Return the full listing, so that each line matches the original exactly.

[Supplied information — start]

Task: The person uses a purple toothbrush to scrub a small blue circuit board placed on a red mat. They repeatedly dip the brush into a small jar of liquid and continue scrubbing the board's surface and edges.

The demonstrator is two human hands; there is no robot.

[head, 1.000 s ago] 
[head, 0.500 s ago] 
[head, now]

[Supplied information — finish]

Task result
Task: The person uses a purple toothbrush to scrub a small blue circuit board placed on a red mat. They repeatedly dip the brush into a small jar of liquid and continue scrubbing the board's surface and edges.

The demonstrator is two human hands; there is no robot.

[head, 1.000 s ago] 
[head, 0.500 s ago] 
[head, now]

Nothing else belongs in the output.